→ **EXERCISE DIRECTIONS**:
Starting at the first line and ending at the last, output the data exactly.

*** DATA SECTION ***

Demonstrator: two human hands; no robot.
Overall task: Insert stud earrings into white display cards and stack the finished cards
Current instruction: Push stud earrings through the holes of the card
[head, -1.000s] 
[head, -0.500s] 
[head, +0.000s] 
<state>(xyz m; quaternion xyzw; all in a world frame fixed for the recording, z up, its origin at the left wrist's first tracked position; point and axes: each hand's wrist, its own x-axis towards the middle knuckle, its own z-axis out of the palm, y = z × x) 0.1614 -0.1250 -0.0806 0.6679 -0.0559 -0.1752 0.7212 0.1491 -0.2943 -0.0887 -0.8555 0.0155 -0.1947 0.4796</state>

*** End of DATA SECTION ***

→ **OUTPUT BELOW**:
Demonstrator: two human hands; no robot.
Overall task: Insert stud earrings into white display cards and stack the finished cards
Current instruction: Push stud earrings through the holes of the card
[head, -1.000s] 
[head, -0.500s] 
[head, +0.000s] 
<state>(xyz m; quaternion xyzw; all in a world frame fixed for the recording, z up, its origin at the left wrist's first tracked position; point and axes: each hand's wrist, its own x-axis towards the middle knuckle, its own z-axis out of the palm, y = z × x) 0.1614 -0.1250 -0.0806 0.6679 -0.0559 -0.1752 0.7212 0.1491 -0.2943 -0.0887 -0.8555 0.0155 -0.1947 0.4796</state>

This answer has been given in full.